Runtime execution hints (game / interactive workloads)

  • xlai-core defines advisory ChatExecutionOverrides / ChatExecutionConfig, TtsExecutionOverrides / TtsExecutionConfig, and a shared CancellationSignal. ChatRequest / TtsRequest carry optional execution plus in-process-only cancellation (not serialized on the wire).
  • Merge order for chat: RuntimeBuilder::with_chat_execution_defaultsChat::with_chat_execution_overrides / Agent::with_chat_execution_overrides → optional per-call layer on begin_stream / stream_with_options. Session Some(_) fields override runtime defaults per field.
  • xlai-runtime merges into every Chat::build_request, exposes ChatExecutionHandle (next_event, cancel_on_drop) alongside existing streams, and checks cancellation in XlaiRuntime::stream_chat. with_default_max_tool_round_trips seeds new Agent sessions unless overridden with with_max_tool_round_trips.
  • Local backends: PreparedLocalChatRequest carries execution + cancellation for llama.cpp / transformers.js prep. llama.cpp honors cooperative cancel in the token loop, optional max_tokens_per_second pacing, and ChatModel::warmup() preloads weights.

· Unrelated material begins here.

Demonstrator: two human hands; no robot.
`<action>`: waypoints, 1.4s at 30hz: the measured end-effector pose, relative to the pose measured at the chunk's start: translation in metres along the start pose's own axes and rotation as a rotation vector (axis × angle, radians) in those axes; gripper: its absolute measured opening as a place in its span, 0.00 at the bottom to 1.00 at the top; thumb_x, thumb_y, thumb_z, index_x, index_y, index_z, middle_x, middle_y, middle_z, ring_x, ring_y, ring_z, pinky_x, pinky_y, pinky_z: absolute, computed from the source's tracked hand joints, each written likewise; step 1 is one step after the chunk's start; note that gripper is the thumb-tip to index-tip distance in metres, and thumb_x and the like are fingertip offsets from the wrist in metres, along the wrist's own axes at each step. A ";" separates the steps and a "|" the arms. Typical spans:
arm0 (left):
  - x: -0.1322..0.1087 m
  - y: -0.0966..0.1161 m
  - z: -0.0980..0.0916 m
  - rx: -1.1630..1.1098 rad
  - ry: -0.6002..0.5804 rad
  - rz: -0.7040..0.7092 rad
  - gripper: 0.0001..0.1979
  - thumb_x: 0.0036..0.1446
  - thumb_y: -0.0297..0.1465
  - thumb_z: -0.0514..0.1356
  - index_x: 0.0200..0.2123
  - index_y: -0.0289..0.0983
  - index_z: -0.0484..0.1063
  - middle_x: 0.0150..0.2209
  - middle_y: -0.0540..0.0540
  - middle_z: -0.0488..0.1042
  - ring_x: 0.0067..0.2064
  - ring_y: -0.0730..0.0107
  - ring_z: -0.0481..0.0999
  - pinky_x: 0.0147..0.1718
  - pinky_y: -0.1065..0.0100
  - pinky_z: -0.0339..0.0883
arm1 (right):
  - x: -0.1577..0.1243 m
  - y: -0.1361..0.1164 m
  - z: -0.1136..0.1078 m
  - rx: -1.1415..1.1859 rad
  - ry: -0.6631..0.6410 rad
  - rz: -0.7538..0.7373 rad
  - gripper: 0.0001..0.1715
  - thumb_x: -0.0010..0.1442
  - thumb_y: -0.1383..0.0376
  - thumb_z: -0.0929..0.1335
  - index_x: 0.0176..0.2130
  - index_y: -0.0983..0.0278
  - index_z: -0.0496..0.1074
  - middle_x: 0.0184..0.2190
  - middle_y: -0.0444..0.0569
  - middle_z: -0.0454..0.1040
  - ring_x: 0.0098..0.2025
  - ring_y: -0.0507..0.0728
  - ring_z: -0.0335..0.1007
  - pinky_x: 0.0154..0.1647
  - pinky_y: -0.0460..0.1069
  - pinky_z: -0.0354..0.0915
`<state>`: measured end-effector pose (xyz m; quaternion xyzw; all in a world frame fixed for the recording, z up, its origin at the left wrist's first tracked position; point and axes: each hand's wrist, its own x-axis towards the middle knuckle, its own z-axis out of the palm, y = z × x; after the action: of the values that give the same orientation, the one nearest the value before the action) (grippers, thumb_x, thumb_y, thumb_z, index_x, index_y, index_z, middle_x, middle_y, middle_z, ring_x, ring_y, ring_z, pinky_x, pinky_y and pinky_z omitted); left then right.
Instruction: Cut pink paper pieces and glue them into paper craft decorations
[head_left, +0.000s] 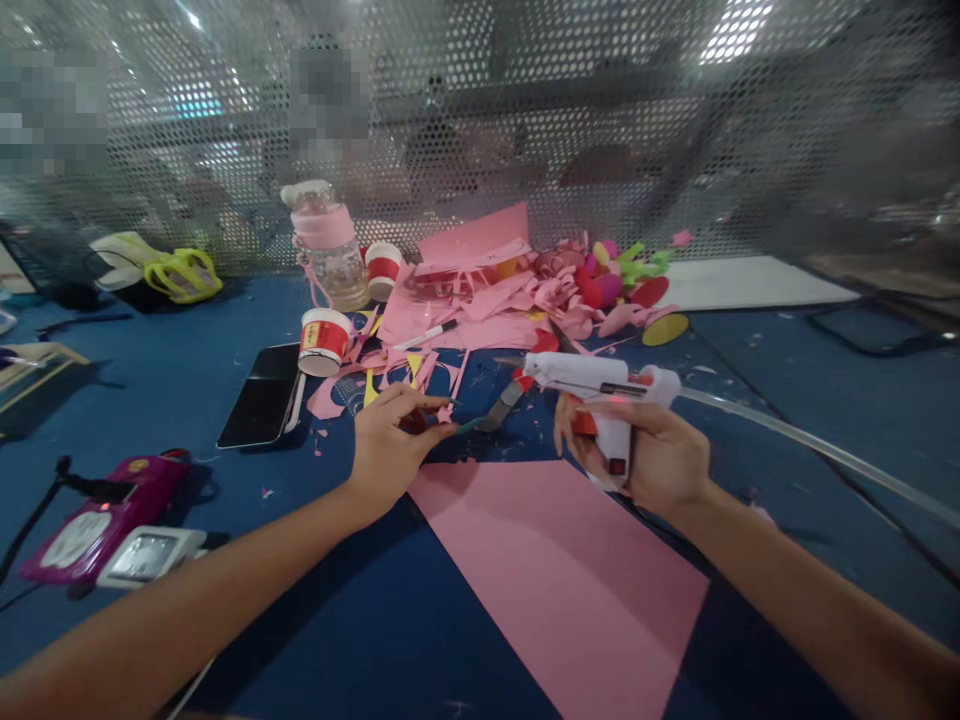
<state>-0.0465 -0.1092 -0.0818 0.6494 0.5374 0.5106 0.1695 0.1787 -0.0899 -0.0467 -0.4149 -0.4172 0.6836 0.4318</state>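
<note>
My right hand (660, 455) is wrapped round the handle of a white hot glue gun (577, 372). Its nozzle points left, and a clear glue stick (795, 425) sticks out of its back. To the left, my left hand (394, 440) pinches a small pink star (445, 413) between thumb and index finger, a short way from the nozzle. Below both hands lies a pink sheet (562, 570), flat on the blue table. A grey cutter knife (502, 405) with a red end rests between my hands.
Pink scraps (480, 300) and coloured cut-outs (615, 275) pile up against the perforated metal screen (525, 120). Left of them stand a bottle (330, 255) and paper cups (322, 343). A phone (261, 395), purple device (112, 515) and white box (150, 555) lie left. A cable runs right.
</note>
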 end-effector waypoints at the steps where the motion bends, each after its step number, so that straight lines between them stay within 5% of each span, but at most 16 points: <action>1: 0.000 0.000 0.000 0.008 0.004 0.002 0.09 0.41 0.29 0.68 0.30 0.38 0.76 0.26 0.52 0.69 0.23 0.79 0.68 0.23 0.75 0.66 | 0.001 0.000 0.000 -0.007 0.004 -0.011 0.11 0.39 0.61 0.64 0.19 0.67 0.69 0.10 0.47 0.63 0.10 0.49 0.56 0.06 0.42 0.48; 9: 0.001 0.003 -0.001 -0.038 -0.072 0.032 0.06 0.48 0.28 0.63 0.33 0.37 0.75 0.29 0.50 0.70 0.27 0.78 0.70 0.26 0.75 0.68 | 0.001 0.003 -0.002 0.004 -0.003 -0.029 0.11 0.41 0.62 0.64 0.20 0.68 0.68 0.12 0.47 0.65 0.11 0.49 0.57 0.07 0.42 0.51; 15: 0.001 0.003 0.001 -0.118 -0.113 0.098 0.14 0.49 0.22 0.61 0.40 0.41 0.74 0.30 0.50 0.68 0.29 0.78 0.69 0.29 0.75 0.70 | 0.001 0.002 -0.003 0.008 -0.011 -0.032 0.11 0.41 0.62 0.64 0.20 0.69 0.69 0.12 0.48 0.66 0.10 0.49 0.56 0.07 0.42 0.50; 27: 0.001 0.002 0.002 -0.102 -0.064 0.007 0.09 0.41 0.22 0.66 0.30 0.37 0.75 0.27 0.51 0.68 0.25 0.80 0.69 0.24 0.77 0.68 | -0.012 0.016 0.000 -0.323 -0.171 0.013 0.13 0.45 0.60 0.68 0.21 0.69 0.71 0.08 0.42 0.63 0.09 0.47 0.54 0.08 0.43 0.48; 42: 0.000 0.004 0.002 -0.134 -0.033 0.048 0.09 0.40 0.22 0.67 0.28 0.36 0.75 0.26 0.52 0.69 0.24 0.80 0.70 0.22 0.78 0.67 | -0.013 0.020 0.005 -0.319 -0.170 0.000 0.11 0.45 0.60 0.68 0.22 0.67 0.70 0.08 0.39 0.61 0.10 0.46 0.53 0.09 0.43 0.45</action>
<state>-0.0428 -0.1100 -0.0794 0.6576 0.4836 0.5385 0.2090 0.1734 -0.1089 -0.0607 -0.4188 -0.5557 0.6412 0.3237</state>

QTS checks cancellation on unary/stream paths and in streaming PCM chunks; TtsModel::warmup() ensures the worker is spawned.
  • WASM session options accept camelCase chatExecution, runtimeChatExecutionDefaults, runtimeTtsExecutionDefaults, defaultMaxToolRoundTrips, and ttsExecution on TTS calls (see crates/platform/xlai-wasm/src/types.rs). Remote OpenAI-style backends ignore unsupported hints.

Errors

xlai_core::XlaiError carries a kind, human-readable message, and optional structured fields (http_status, request_id, provider_code, retryable, details) for observability. Backends should attach HTTP context when available (see xlai-backend-openai::provider_response).

Tests

  • Unit tests live next to code (src/tests/ submodules where files grew large).
  • Ignored e2e tests use real credentials or local model paths; see CI and testing and .github/workflows/e2e.yml on GitHub.

Released under the Apache License 2.0.